• AIM OF THE TASK:
Transcribe every line of the material below without change, apart from dropping the pictures.

• SOURCE MATERIAL:

---+---

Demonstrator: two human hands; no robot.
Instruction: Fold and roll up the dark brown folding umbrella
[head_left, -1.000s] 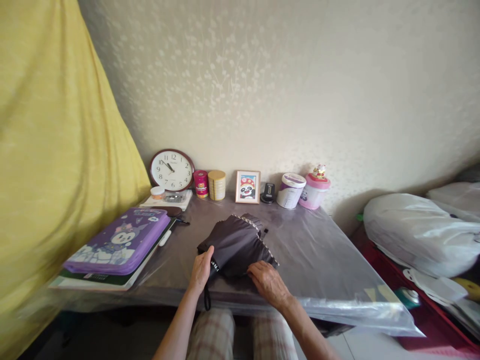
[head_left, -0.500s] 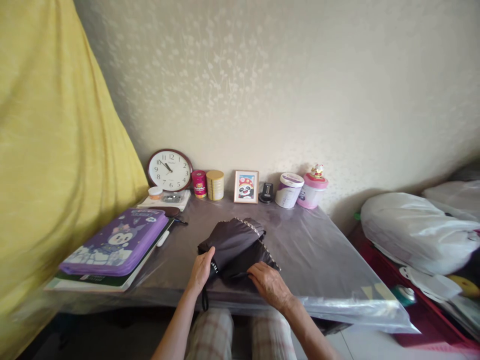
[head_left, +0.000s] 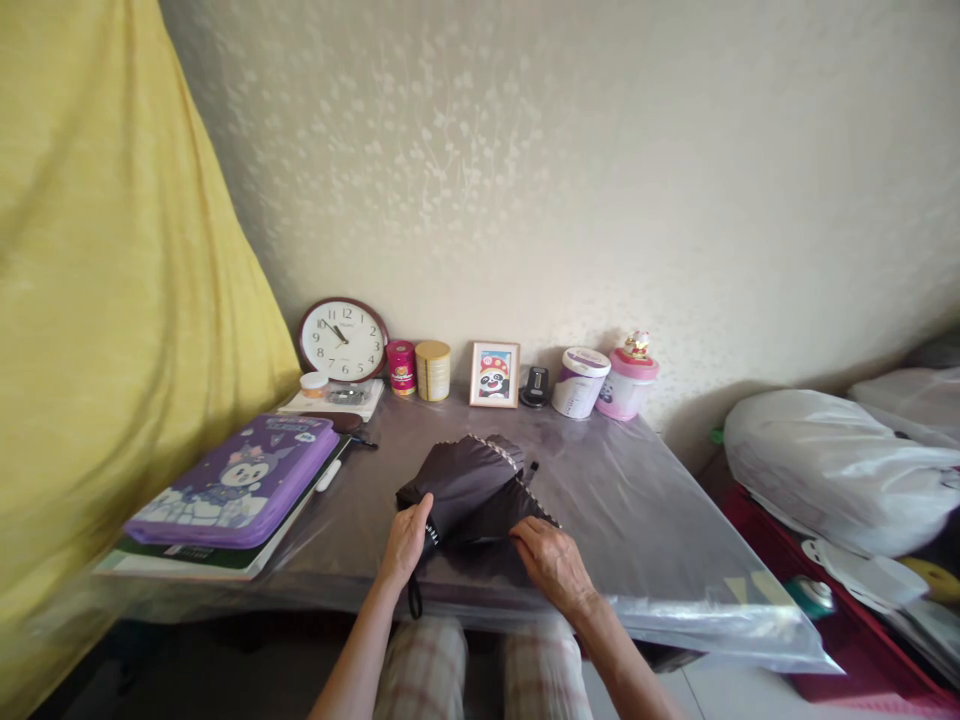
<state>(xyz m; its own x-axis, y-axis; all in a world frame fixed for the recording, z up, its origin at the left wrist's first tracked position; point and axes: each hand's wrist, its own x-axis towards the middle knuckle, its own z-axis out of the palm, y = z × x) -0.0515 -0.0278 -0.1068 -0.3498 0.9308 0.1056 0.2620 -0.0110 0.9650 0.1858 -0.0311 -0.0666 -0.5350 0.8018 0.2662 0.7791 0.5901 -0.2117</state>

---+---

• EXERCISE SOLUTION:
Demonstrator: two human hands; no robot.
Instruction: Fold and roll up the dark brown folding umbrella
[head_left, -1.000s] 
[head_left, -0.500s] 
[head_left, +0.000s] 
<state>(xyz m; its own x-axis, y-axis; all in a world frame fixed for the recording, z up, its origin at the left wrist's first tracked position; point and axes: each hand's wrist, its own x-axis towards the middle knuckle, its own z-axis out of the palm, y = z × x) -0.0515 -0.0278 -0.1068 -0.3498 0.9308 0.1056 0.2620 -0.0110 0.9650 0.1858 -0.0311 -0.0666 -0.5350 0.8018 0.2662 0.7791 0.5901 -0.2117</state>

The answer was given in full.